Guest speaker Sen. Rick Metsger asked construction unions for their help in putting together a transportation funding package that would keep Oregon moving forward.

“It’s a critical time,” Metsger said. “If we fail to keep improving our transportation system, it will have a ripple effect in all corners of our state. Transportation fuels businesses and our economy. Investment in transportation is an investment in the health of our state.”

Chris Warner of the governor’s office told delegates that Gov. Ted Kulongoski is committed to working with stakeholders to develop a plan that meets the transportation needs of the state.

“Oregon is rapidly approaching gridlock,” he said. “A transportation package will be part of the 2009 session.”

Warner also told delegates the governor would work with labor “to find that balance” on local hire language for enterprise zones.

Mike Wood, director of the Oregon Occupational Safety and Health Administration (OR-OSHA), told delegates construction deaths are on track to reach double figures for the first time since 1997. Eight construction workers have died this year already. That’s up from an average of five to six annually.

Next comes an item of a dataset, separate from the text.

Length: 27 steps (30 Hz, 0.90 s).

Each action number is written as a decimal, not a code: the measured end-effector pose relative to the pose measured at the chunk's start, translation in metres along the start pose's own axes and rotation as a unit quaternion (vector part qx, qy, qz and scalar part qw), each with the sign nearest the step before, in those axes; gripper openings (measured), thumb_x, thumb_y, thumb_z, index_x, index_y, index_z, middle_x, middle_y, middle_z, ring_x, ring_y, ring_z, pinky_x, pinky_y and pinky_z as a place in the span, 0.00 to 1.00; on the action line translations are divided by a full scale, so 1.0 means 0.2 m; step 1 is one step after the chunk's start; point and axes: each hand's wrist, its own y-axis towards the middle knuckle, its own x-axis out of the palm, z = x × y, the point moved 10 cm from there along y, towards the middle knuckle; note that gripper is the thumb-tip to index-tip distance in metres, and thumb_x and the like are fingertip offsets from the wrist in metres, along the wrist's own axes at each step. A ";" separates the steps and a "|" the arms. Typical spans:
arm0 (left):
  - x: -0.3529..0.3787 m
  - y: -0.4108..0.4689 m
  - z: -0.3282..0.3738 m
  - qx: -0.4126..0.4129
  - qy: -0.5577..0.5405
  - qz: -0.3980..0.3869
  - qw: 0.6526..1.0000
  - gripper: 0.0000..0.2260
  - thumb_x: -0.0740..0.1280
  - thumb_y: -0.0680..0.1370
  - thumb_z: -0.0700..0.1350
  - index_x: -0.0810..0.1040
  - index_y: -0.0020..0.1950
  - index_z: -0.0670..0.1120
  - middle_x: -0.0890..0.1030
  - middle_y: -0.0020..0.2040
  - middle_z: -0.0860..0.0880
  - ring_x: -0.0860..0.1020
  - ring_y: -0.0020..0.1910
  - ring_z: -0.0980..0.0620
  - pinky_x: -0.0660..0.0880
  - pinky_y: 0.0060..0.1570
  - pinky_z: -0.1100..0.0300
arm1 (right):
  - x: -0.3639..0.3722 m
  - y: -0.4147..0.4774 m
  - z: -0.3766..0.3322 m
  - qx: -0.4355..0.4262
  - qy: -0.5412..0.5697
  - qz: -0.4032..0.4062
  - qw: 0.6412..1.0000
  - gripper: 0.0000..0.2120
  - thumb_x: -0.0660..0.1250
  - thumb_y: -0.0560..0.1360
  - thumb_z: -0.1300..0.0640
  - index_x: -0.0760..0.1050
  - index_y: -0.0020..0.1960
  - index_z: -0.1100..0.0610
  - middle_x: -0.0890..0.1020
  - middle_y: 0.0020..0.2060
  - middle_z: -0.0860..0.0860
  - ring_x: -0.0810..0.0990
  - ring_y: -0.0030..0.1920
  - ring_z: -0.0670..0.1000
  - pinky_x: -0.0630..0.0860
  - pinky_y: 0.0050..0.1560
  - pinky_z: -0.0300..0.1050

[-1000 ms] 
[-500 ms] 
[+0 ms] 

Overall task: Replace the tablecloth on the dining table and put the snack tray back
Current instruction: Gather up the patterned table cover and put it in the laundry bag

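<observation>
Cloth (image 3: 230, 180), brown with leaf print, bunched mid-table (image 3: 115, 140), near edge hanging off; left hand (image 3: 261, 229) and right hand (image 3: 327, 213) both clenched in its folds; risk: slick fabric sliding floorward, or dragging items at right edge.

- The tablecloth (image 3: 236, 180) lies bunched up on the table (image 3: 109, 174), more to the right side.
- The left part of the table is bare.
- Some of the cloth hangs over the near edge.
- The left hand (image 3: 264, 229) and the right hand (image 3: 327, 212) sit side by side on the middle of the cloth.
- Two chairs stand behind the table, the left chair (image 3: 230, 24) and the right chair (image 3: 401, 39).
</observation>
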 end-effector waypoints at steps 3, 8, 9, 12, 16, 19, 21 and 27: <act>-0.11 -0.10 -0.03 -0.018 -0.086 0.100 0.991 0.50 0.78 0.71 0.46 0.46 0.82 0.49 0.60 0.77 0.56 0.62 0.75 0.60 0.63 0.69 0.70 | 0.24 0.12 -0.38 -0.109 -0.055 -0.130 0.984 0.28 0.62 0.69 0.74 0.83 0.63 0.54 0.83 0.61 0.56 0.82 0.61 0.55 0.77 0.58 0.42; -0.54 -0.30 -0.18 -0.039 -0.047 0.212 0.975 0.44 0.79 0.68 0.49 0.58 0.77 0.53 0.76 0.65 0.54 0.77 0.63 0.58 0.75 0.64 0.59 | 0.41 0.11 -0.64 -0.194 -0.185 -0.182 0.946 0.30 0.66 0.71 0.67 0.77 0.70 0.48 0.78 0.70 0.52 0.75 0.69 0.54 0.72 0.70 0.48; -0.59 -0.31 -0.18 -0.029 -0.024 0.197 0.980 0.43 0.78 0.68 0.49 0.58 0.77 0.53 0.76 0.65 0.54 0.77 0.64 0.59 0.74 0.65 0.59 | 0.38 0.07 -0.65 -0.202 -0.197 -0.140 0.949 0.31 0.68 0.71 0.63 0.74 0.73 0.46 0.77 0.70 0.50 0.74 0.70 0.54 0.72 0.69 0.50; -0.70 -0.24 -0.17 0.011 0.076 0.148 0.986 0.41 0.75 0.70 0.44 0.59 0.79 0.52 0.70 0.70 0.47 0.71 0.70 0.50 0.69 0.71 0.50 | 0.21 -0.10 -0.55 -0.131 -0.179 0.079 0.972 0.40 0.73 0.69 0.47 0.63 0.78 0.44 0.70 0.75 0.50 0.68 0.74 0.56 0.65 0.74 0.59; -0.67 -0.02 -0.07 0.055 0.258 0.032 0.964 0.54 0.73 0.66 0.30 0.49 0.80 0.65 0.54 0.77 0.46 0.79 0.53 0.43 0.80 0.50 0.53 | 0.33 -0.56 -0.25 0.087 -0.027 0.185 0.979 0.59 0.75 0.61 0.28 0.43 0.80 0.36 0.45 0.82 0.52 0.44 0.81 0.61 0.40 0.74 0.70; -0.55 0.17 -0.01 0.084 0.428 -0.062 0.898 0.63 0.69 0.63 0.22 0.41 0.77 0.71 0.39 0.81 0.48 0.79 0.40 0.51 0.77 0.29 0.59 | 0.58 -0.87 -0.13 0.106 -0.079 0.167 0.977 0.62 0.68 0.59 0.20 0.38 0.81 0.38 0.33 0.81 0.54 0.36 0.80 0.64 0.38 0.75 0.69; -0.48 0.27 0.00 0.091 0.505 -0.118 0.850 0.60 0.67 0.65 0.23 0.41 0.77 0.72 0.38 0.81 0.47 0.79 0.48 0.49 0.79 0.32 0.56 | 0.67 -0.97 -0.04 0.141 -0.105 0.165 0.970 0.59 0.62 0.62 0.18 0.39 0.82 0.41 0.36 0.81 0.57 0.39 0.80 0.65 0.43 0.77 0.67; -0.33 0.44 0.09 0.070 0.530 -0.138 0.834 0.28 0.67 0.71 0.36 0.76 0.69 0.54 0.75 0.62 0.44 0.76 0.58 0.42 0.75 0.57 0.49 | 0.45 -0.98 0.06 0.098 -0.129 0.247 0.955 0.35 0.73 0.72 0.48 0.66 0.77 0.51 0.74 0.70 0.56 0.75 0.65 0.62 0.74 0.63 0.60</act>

Wood said the increase in fatalities “doesn’t mean the sky is falling,” or that more regulations are needed. “The truth is, rules aren’t followed,” he said.

The most recent death Aug. 16 was caused when a trench collapsed on a worker laying sewer pipe.

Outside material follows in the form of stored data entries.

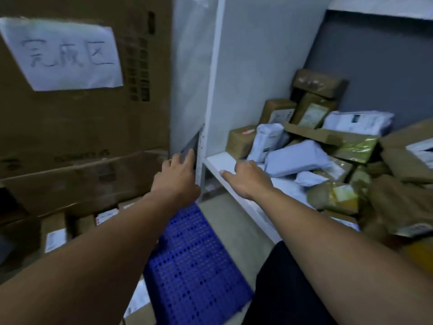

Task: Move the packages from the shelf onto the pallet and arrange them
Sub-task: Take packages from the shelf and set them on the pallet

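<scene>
A white shelf (222,164) on the right carries a heap of packages: brown cardboard boxes (241,141), grey-white plastic mailers (297,158) and yellow-green padded envelopes (337,198). A blue perforated pallet (192,261) lies on the floor below my arms, with small labelled boxes (55,231) on its left side. My left hand (178,177) is stretched forward near the shelf's upright post, fingers relaxed, holding nothing. My right hand (246,179) hovers over the shelf's front edge with fingers extended, just short of the grey mailers, empty.
Large cardboard cartons (82,113) stand stacked on the left, one with a white paper sign (63,52). A white panel (246,66) forms the shelf's side. An upper shelf board (379,8) runs across the top right. My dark trouser leg (281,289) shows at the bottom.
</scene>
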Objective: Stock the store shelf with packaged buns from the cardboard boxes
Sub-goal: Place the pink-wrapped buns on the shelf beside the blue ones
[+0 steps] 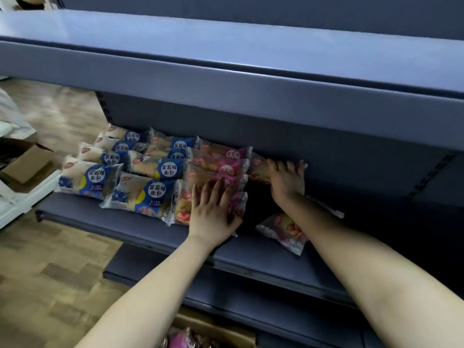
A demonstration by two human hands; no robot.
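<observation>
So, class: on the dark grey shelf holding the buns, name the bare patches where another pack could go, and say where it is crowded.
Bare: the dark grey metal shelf right of the loose pink strawberry pack, and the narrow front strip before the blue blueberry packs. Crowded: the left half, where blue and pink rows abut.

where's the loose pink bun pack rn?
Head view, right of centre: the loose pink bun pack lies askew on the shelf, under the right forearm, apart from the pink row.
</observation>
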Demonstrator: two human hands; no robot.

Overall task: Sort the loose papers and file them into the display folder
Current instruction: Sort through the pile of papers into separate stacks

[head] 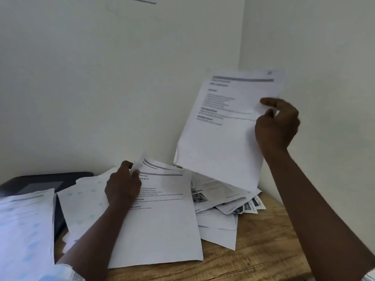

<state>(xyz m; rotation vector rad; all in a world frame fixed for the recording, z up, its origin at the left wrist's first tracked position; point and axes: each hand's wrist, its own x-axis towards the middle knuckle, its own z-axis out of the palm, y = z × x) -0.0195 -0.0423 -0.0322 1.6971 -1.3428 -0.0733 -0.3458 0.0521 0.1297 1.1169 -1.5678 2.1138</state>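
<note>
While one sheet (223, 138) is being pinched at its edge and held upright above the pile (219, 199) by the right grip (276, 122), seemingly for reading, a second sheet (141, 161) is being pinched at its corner by the left grip (123, 185) on the desk (263, 250), likely for sorting.

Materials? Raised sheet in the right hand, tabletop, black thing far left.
Raised sheet: thin matte printer paper, bowing where the right hand pinches it. Tabletop: brown wood, grain lines visible, low sheen. Black thing: smooth, faintly glossy, probably plastic; possibly the folder, can't tell.
</note>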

Not speaking specifically to this tragedy, Wood said that when shoring fails, “I can flat out tell you ... it sure as hell isn’t a freak accident. It’s something we know happens — and we damn well know how to prevent it.”

Wood emphasized that greater compliance of safety rules by contractors and workers would go a long way in saving lives and preventing injuries. “What kills people on construction sites, we know how to prevent,” he said.

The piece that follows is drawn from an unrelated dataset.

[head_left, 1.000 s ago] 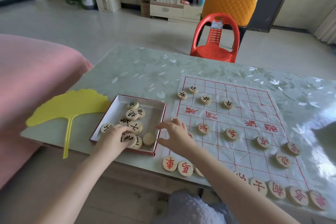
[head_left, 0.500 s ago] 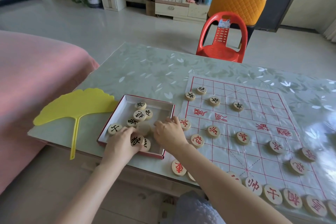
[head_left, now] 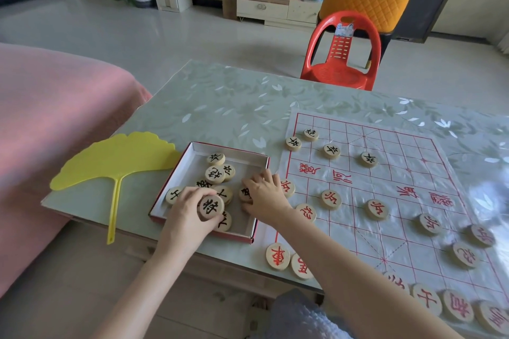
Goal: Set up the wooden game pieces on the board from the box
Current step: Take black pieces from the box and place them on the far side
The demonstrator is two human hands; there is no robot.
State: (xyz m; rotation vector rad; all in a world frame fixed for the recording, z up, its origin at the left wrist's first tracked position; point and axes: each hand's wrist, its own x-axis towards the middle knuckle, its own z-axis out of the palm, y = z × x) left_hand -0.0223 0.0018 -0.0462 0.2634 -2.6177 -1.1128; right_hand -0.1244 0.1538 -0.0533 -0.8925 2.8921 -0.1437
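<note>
Green leaf-print tabletop (head_left: 220, 107): left hand (head_left: 190, 213) grips black-marked round wooden piece (head_left: 211, 207) over red-edged white box (head_left: 228, 149); right hand (head_left: 266, 197) pinches partly hidden wooden disc (head_left: 244, 193) inside.

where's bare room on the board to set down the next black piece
Free: far rows of the board beyond the black pieces, and the lettered band between them and the red pawns. Crowded: the near edge lined with red pieces, and the box, where the left hand and right hand reach in.
</note>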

Other speakers included Vicki Walker, who is running for secretary of state; and Ben Westlund, who likely will leave the Senate to run for state treasurer. Walker was actively campaigning, while Westlund said he would make an official announcement in mid-September.

“I’m made of pure grit,” Walker said, noting that if elected secretary of state she would focus more attention on the Audits Division. “I love getting the bad guys. Audits are right up my alley,” she said.

In general business, Clif Davis, the newly-elected business manager of Electrical Workers Local 48. was elected to the Executive Board of the Oregon State Building Trades Council.

The Council gave a $500 scholarship to Aurora VanGarde of Gresham. Aurora, the daughter of Richard VanGarde of Plumbers and Fitters Local 290, will attend Oregon State University.

A $750 scholarship funded by Ferguson Wellman Capital Management was presented to Brain Ratliff, the son of IBEW Local 48 member Chris Ratliff of Hood River. Brian is a sophomore at Oregon State.

Winners are selected by the governor based on an application and short essay.